### Prompt
Transcribe the listing below in full, exactly, with no images.

### Source data
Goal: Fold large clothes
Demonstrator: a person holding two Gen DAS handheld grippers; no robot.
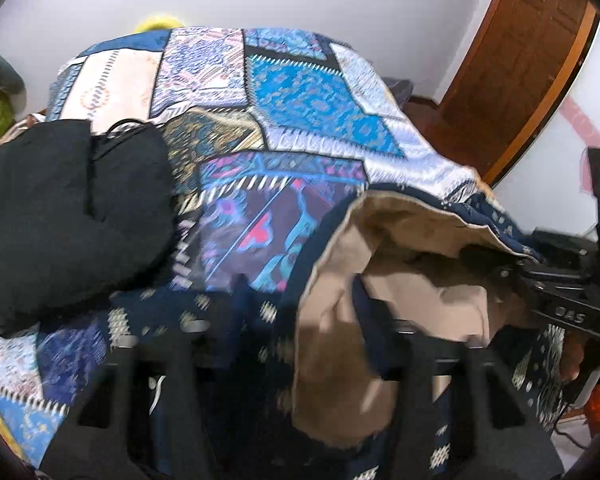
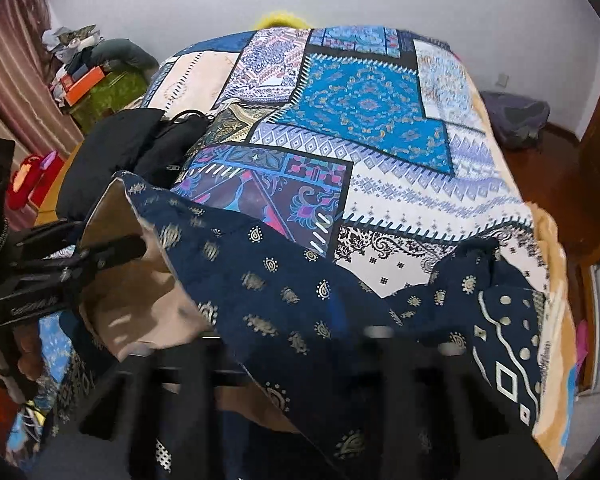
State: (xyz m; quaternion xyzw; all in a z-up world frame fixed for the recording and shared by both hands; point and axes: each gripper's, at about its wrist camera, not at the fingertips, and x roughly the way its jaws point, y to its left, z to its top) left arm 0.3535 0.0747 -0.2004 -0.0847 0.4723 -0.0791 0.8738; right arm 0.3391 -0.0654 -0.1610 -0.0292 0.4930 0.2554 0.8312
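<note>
Navy printed cloth [image 2: 292, 280] with tan lining lies bunched at the bed's [image 2: 380, 128] near edge; the left gripper [image 1: 296, 336] and right gripper [image 2: 296, 340] seemingly pinch it, though blur hides their fingers. The fold looks underway; next, carry the edge across.

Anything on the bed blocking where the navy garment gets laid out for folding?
Yes: a black padded jacket lies on the patchwork bedspread, at its left side, beyond the navy paisley garment with tan lining. The bedspread's right part shows nothing on it.

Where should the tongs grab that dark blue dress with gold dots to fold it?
Probably the navy garment's lifted top edge, where its tan lining shows. That edge stands free of the patchwork bedspread, so the tongs can come from the near, foot side of the bed.
</note>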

### Result for this task
Goal: Fold large clothes
Demonstrator: a person holding two Gen DAS handheld grippers; no robot.
State: (xyz m; quaternion xyzw; all in a z-up world frame fixed for the recording and shared by both hands; point and axes: each gripper's, at about its wrist camera, not at the fingertips, and x roughly the way its jaws point, y to its left, z to its top) left arm 0.3535 0.0747 -0.2004 -0.0847 0.4723 -0.0791 0.8738; right arm 0.3391 -0.0654 -0.1610 -0.0292 0.4930 0.2554 0.8312
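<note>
Navy printed cloth [image 2: 292, 280] with tan lining lies bunched at the bed's [image 2: 380, 128] near edge; the left gripper [image 1: 296, 336] and right gripper [image 2: 296, 340] seemingly pinch it, though blur hides their fingers. The fold looks underway; next, carry the edge across.

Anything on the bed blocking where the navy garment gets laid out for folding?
Yes: a black padded jacket lies on the patchwork bedspread, at its left side, beyond the navy paisley garment with tan lining. The bedspread's right part shows nothing on it.

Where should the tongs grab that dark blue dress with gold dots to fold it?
Probably the navy garment's lifted top edge, where its tan lining shows. That edge stands free of the patchwork bedspread, so the tongs can come from the near, foot side of the bed.
</note>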

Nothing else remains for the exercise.